Sentiamo spesso l’espressione “scienza occidentale”, e mi sembra un esempio specifico che ne illustri la dimensione problematica. Nel 2016 è nato tra gli studenti del Sud Africa un movimento soprannome “La bandiera deve cadere”.. Egli ritiene che la scienza sia stata prima di tutto il frutto del lavoro di studiosi dei paesi imperialisti e coloniali, sia “occidentale” e debba essere sostituita da una scienza “decoloniale”. Questa nozione, poi ripresa da altri, è vaga.
Nella sua forma benigna, indica semplicemente che la formazione degli studiosi indigeni dovrebbe portare allo studio dei problemi che meglio soddisfano i bisogni locali piuttosto che quelli delle grandi capitali dei paesi coloniali, e a pubblicizzare e riconoscere i contributi dei popoli indigeni alla scienza. . D’altra parte, seguendo l’esempio del movimento studentesco da cui sono citati, i fautori della sua forma più radicale invocano la “conoscenza africana” e chiedono invece un altro tipo di scienza, basata su “un’altra modalità di conoscenza”. Mentre fatichi a definire le proprietà ontologiche ed epistemologiche di questa “altra” scienza – che, ovviamente, non sarebbe “pseudo-scienza”.
Questo punto di vista solleva soprattutto la questione di quale significato debba essere dato all’espressione “scienza occidentale”. Sebbene gli storici della scienza a volte usino liberamente questa espressione, essa è in realtà epistemologicamente problematica, in quanto indica l’esistenza di diversi tipi di scienza. Tuttavia, proprio come ho difeso l’idea che la scienza non è “nativa”, ritengo anche che non sia “occidentale”.

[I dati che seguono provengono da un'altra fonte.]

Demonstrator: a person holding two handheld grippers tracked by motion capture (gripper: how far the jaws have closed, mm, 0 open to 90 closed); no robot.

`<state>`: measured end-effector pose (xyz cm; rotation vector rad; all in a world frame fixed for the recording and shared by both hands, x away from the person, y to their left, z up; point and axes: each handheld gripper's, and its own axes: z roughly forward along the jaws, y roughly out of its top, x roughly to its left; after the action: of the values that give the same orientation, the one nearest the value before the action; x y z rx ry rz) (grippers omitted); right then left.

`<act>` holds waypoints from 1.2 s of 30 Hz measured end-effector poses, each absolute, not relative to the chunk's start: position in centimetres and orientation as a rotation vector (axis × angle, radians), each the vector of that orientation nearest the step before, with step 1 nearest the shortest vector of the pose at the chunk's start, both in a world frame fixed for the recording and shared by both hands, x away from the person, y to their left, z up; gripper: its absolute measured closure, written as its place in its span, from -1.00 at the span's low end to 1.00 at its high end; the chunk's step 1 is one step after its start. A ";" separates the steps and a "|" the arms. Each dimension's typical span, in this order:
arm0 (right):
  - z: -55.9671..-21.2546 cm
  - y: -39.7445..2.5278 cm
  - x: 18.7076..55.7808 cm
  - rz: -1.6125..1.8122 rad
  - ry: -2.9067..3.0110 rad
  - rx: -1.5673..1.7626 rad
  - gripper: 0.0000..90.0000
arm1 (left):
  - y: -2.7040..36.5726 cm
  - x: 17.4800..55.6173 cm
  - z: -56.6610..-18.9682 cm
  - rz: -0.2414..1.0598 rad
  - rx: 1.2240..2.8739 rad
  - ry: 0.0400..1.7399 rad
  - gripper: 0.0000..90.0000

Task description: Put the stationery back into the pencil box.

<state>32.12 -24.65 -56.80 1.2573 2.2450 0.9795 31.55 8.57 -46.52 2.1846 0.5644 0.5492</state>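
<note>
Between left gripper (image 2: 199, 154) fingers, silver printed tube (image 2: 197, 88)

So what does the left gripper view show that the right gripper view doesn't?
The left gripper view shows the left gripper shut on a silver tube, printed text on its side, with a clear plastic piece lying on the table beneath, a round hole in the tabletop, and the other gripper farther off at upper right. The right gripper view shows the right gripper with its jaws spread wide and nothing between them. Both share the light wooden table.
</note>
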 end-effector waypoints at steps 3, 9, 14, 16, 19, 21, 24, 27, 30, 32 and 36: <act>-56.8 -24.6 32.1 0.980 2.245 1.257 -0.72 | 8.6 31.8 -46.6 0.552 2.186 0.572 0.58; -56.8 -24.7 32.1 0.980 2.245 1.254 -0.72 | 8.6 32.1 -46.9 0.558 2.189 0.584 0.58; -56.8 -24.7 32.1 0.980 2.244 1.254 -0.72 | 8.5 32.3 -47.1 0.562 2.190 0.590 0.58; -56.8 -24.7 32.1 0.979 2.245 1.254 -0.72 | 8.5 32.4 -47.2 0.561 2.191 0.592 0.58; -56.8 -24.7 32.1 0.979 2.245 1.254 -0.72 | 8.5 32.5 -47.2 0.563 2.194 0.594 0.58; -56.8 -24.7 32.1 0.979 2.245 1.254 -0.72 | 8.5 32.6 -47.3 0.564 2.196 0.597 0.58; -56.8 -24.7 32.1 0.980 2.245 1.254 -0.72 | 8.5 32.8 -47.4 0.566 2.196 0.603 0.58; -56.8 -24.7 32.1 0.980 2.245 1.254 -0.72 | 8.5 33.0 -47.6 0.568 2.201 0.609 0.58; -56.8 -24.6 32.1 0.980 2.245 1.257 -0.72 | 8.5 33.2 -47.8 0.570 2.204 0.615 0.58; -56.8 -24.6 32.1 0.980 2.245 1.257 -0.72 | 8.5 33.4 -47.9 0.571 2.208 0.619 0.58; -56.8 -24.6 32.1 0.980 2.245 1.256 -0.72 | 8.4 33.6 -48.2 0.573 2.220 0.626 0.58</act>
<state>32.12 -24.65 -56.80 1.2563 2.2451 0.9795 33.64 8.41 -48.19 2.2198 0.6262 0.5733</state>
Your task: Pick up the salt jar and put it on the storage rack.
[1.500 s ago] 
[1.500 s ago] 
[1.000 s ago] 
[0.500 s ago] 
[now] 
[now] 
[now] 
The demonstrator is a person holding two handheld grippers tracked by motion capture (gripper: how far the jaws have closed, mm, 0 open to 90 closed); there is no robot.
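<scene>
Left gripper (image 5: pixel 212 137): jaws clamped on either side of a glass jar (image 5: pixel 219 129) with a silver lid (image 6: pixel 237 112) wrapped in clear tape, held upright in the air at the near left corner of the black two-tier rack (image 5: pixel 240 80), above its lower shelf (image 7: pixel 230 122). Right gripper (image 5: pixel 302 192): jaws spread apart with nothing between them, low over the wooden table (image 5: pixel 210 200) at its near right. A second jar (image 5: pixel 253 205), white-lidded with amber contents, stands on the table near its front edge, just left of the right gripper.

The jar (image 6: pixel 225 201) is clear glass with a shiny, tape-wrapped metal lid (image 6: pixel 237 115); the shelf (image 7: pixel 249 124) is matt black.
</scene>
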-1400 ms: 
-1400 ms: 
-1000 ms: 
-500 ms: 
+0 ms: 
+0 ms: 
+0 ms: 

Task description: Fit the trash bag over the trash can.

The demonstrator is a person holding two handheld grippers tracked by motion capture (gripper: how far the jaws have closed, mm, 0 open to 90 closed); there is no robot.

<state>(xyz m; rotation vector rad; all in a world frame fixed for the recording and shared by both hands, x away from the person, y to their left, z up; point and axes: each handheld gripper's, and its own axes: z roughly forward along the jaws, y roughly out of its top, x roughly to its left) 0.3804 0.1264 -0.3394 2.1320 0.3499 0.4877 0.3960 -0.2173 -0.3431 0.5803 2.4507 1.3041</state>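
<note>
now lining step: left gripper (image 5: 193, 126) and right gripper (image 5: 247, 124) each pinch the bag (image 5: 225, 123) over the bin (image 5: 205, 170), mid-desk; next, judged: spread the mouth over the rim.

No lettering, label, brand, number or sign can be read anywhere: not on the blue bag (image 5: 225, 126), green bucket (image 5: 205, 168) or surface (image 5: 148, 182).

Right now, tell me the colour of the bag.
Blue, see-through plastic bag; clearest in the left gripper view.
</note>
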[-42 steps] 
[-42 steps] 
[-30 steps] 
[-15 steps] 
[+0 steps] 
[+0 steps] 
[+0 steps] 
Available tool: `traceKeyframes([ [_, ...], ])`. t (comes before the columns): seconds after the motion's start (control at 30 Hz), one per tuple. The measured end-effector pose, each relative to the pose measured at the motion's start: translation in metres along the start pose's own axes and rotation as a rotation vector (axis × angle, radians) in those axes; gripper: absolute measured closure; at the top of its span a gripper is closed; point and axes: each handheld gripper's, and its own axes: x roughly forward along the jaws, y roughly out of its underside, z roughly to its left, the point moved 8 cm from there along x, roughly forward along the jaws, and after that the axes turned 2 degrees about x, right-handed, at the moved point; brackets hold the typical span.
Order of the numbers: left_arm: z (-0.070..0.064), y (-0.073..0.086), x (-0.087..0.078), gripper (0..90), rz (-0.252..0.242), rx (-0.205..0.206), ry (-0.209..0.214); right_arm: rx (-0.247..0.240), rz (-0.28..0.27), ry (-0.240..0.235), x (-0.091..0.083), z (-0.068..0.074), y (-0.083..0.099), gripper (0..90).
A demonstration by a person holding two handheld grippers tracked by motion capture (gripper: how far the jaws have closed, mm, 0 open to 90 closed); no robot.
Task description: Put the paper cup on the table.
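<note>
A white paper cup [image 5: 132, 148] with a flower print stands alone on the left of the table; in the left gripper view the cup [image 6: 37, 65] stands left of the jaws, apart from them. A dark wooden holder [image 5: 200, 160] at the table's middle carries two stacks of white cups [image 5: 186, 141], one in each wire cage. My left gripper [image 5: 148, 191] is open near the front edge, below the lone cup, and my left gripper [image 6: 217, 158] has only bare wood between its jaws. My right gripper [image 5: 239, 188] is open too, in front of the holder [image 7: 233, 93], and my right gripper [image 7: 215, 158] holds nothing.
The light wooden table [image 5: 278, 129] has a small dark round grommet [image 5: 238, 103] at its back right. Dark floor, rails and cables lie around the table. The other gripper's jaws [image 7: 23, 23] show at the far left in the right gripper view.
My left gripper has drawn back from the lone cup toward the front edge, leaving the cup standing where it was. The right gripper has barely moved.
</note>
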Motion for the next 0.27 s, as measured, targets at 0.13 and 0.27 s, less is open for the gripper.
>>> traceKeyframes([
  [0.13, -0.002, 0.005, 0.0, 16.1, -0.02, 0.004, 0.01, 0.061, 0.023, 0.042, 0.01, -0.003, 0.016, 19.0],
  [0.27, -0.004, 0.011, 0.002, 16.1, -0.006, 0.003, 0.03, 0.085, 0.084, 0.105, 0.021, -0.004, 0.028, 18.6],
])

Parlare di “scienza occidentale” significa confondere il contesto della scoperta con il contesto della giustificazione.
Se guardiamo allo sviluppo storico della maggior parte delle discipline, è chiaro che i contributi alla conoscenza globale provengono da molti scienziati attivi in molti paesi. In astronomia, consideriamo le osservazioni degli egizi e il modello di Tolomeo che fu poi sviluppato dagli astronomi arabi e le cui tecniche matematiche usarono Copernico. In matematica, i cosiddetti numeri “arabi” sono in realtà di origine indiana e ci sono molti altri esempi di circolazione del sapere.
Infatti, perché un’affermazione possa essere considerata “conoscenza” e non solo un’opinione o un’ipotesi, deve essere verificata con mezzi generalmente riconosciuti come appropriati al caso in questione. Ne consegue che la conoscenza non è di per sé “occidentale” ma semplicemente attendibile. Altrimenti non è conoscenza. Poiché le caratteristiche dei soggetti preposti a tale verifica sono condizionali e non costituiscono di per sé un criterio di validità, parlare di scienza “occidentale” confonde infatti ciò che i filosofi chiamano il “contesto della scoperta” e il “contesto logico”. Il primo si riferisce al fatto storicamente condizionato che gran parte della conoscenza scientifica, soprattutto da allora 17e secolo, grazie ai viaggi di studiosi provenienti da paesi con imperi coloniali. La seconda si riferisce alle procedure empiriche e logiche di conferma e verifica che (o meno) stabiliscono questa conoscenza, che poi si diffonde e diventa accessibile a tutti.
Possiamo, ovviamente, celebrare gli scopritori e lodare la loro nazionalità, genere o razza, ma ciò non significa che la conoscenza, di per sé, abbia un tale carattere razziale o nazionale. Luigi Pasteur ha detto: La scienza non ha patria. Potrebbe aggiungere in questi giorni che non ha il colore della pelle, anche se gli scienziati lo fanno.